■ **WHAT IS BEING ASKED**
What you return should match the records below exactly.

Excerpts from a dataset:
# # # #
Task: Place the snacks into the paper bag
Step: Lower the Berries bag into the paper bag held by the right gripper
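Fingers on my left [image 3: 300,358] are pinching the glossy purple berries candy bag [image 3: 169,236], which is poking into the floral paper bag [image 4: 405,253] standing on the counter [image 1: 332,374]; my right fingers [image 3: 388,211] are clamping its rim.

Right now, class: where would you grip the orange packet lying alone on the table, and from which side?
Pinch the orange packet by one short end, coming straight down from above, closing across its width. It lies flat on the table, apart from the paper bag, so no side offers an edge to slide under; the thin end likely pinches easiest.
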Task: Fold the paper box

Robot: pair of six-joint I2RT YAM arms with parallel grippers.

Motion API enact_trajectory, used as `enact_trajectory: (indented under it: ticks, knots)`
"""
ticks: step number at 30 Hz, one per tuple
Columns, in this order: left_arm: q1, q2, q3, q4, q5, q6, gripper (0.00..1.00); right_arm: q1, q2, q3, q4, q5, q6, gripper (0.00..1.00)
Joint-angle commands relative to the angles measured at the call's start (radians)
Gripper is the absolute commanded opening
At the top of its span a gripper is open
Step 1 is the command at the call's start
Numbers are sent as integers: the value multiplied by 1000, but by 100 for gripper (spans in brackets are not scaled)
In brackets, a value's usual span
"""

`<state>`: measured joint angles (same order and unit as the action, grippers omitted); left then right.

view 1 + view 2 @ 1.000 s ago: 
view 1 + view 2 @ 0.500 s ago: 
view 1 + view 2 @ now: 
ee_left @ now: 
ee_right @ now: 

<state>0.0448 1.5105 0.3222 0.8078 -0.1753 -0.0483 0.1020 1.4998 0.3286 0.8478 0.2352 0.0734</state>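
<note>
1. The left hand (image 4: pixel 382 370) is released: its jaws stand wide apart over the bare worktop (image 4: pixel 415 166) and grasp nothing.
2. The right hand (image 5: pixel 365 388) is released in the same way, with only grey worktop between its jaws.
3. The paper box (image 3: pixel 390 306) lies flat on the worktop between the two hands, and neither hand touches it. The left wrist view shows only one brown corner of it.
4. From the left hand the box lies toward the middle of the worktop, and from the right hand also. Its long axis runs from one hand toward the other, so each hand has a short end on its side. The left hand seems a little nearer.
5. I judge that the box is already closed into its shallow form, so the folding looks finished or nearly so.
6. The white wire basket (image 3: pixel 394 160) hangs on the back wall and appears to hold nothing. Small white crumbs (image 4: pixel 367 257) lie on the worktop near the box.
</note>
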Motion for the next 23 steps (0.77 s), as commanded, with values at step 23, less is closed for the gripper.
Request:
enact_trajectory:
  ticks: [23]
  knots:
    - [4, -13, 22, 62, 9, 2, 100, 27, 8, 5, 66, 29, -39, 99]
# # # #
■ **RESULT OF THE EXERCISE**
Task: Place the snacks into the paper bag
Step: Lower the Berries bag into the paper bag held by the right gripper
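Fingers on my left [image 3: 300,358] are pinching the glossy purple berries candy bag [image 3: 169,236], which is poking into the floral paper bag [image 4: 405,253] standing on the counter [image 1: 332,374]; my right fingers [image 3: 388,211] are clamping its rim.

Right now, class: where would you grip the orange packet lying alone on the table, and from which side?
Pinch the orange packet by one short end, coming straight down from above, closing across its width. It lies flat on the table, apart from the paper bag, so no side offers an edge to slide under; the thin end likely pinches easiest.
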Task: Fold the paper box

Robot: pair of six-joint I2RT YAM arms with parallel grippers.

Motion API enact_trajectory, used as `enact_trajectory: (indented under it: ticks, knots)`
"""
ticks: step number at 30 Hz, one per tuple
Columns, in this order: left_arm: q1, q2, q3, q4, q5, q6, gripper (0.00..1.00); right_arm: q1, q2, q3, q4, q5, q6, gripper (0.00..1.00)
Joint-angle commands relative to the angles measured at the call's start (radians)
Gripper is the absolute commanded opening
At the top of its span a gripper is open
Step 1 is the command at the call's start
Numbers are sent as integers: the value multiplied by 1000, but by 100 for gripper (spans in brackets are not scaled)
In brackets, a value's usual span
"""

`<state>`: measured joint angles (same order and unit as the action, grippers omitted); left then right.

view 1 + view 2 @ 1.000 s ago: 
view 1 + view 2 @ 0.500 s ago: 
view 1 + view 2 @ now: 
ee_left @ now: 
ee_right @ now: 

<state>0.0448 1.5105 0.3222 0.8078 -0.1753 -0.0483 0.1020 1.4998 0.3286 0.8478 0.2352 0.0734</state>
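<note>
1. The left hand (image 4: pixel 382 370) is released: its jaws stand wide apart over the bare worktop (image 4: pixel 415 166) and grasp nothing.
2. The right hand (image 5: pixel 365 388) is released in the same way, with only grey worktop between its jaws.
3. The paper box (image 3: pixel 390 306) lies flat on the worktop between the two hands, and neither hand touches it. The left wrist view shows only one brown corner of it.
4. From the left hand the box lies toward the middle of the worktop, and from the right hand also. Its long axis runs from one hand toward the other, so each hand has a short end on its side. The left hand seems a little nearer.
5. I judge that the box is already closed into its shallow form, so the folding looks finished or nearly so.
6. The white wire basket (image 3: pixel 394 160) hangs on the back wall and appears to hold nothing. Small white crumbs (image 4: pixel 367 257) lie on the worktop near the box.
</note>
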Motion for the next 23 steps (0.77 s), as commanded, with values at step 23, less is closed for the gripper.
Request:
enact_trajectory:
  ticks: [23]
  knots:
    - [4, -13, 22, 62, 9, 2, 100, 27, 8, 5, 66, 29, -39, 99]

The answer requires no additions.